About the artwork
Painted beehive front panels are autochthonous part of Slovene cultural heritage. First ones were done by Slovene peasants in the 18th century and used to carry solely religious motifs, however, in the 19th century, beekeepers turned toward secular depictions, too. Through the last decade, many Slovene painters revive this, almost forgotten art by recreating old motifs in their own modern styles, part of this being a series of beehive front panel embroideries, done by Ercigoj art in cooperation with numerous Slovene artists.
Doves of peace and love are a common traditional motif. Sicoe, always preferring the positive and colourful approach to painting, and his rendition perfectly connected his unique style with the original motif.
About the artist
»Colour often shows the way; in the painting of Silvester Plotajs – Sicoe, it is a building block of unbounded expressiveness. Intense and varied, employed along the principle of more is more and never too much, it challenges a viewer to explore boundaries between expressiveness of colour and responsiveness of light in every work. The eruption of colours and the intensity of light combine in a rhythm of images that the artist carefully and deliberately arranges in space, despite their apparent ease, humour, playfulness, and even jocularity.« (Sarival Sosić)
Silvester Plotajs – Sicoe was born in 1965 in Ljubljana. He has graduated at the Ljubljana Academy of Fine Arts, where he earned master’s degrees in painting and graphic art. He also took advanced courses at the Minerva Academy in Groningen in The Netherlands. He works as a free-lance artist in Ljubljana.
Features
Innovation of layering
We layer multiple colours of threads and so create rich embroidery and colour texture that is impossible to create with classic one-layer embroidery technique. By layering, we develop colour transitions and shadowing, by which we create multiple-colour surfaces, similar to pointillism painting.
Smooth transitions and shading
By intertwining threads of endless colours and creating colour transitions, we can shape soft shadows, make one surface transition into another and mix colours into an endless multitude of hues.
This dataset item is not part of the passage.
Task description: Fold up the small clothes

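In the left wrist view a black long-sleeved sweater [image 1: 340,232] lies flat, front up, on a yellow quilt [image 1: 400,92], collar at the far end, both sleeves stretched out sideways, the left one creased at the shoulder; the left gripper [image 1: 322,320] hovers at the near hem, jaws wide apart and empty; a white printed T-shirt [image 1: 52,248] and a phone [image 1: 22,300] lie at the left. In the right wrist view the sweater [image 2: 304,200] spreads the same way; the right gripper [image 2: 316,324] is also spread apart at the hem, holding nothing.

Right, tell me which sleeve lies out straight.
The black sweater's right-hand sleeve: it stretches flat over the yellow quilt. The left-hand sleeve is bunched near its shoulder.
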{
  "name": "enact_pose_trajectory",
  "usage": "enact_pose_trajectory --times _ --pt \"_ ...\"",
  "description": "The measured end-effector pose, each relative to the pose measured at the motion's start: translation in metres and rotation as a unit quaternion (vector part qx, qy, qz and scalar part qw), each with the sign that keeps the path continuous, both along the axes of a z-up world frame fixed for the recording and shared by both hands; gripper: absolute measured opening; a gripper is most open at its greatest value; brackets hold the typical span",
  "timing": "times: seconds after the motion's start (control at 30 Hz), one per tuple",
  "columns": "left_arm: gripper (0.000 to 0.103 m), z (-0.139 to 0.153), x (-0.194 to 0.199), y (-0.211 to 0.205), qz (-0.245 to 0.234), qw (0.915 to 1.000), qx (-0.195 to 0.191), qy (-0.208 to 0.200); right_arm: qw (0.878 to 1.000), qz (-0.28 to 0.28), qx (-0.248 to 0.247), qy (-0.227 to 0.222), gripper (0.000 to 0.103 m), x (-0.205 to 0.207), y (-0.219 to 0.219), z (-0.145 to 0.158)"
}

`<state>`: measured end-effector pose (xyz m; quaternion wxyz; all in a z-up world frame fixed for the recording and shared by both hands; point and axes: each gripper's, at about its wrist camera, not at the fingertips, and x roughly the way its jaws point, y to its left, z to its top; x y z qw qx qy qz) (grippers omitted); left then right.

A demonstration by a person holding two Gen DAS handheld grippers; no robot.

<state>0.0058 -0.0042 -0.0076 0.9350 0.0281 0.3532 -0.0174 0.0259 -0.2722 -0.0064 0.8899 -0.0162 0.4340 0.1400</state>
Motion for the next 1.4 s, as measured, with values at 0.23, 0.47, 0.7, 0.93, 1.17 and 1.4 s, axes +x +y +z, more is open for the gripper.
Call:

This way, we can also recreate motives from photographs and sophisticated art paintings which wouldn’t be possible with classic embroidery technique, using vector surfaces.
Sophisticated colour calibration
Usually in embroidery, 10 or 20, maybe 30 colours of threads are used. We use around 1,000 colour hues and if a colour still doesn’t match the desired one, we create it by layering and colour transitions. We have digitally scanned colours of all threads by using a spectrograph, so we can colour match any colour from an original material or from CMYK, RGB or Pantone colour schemes.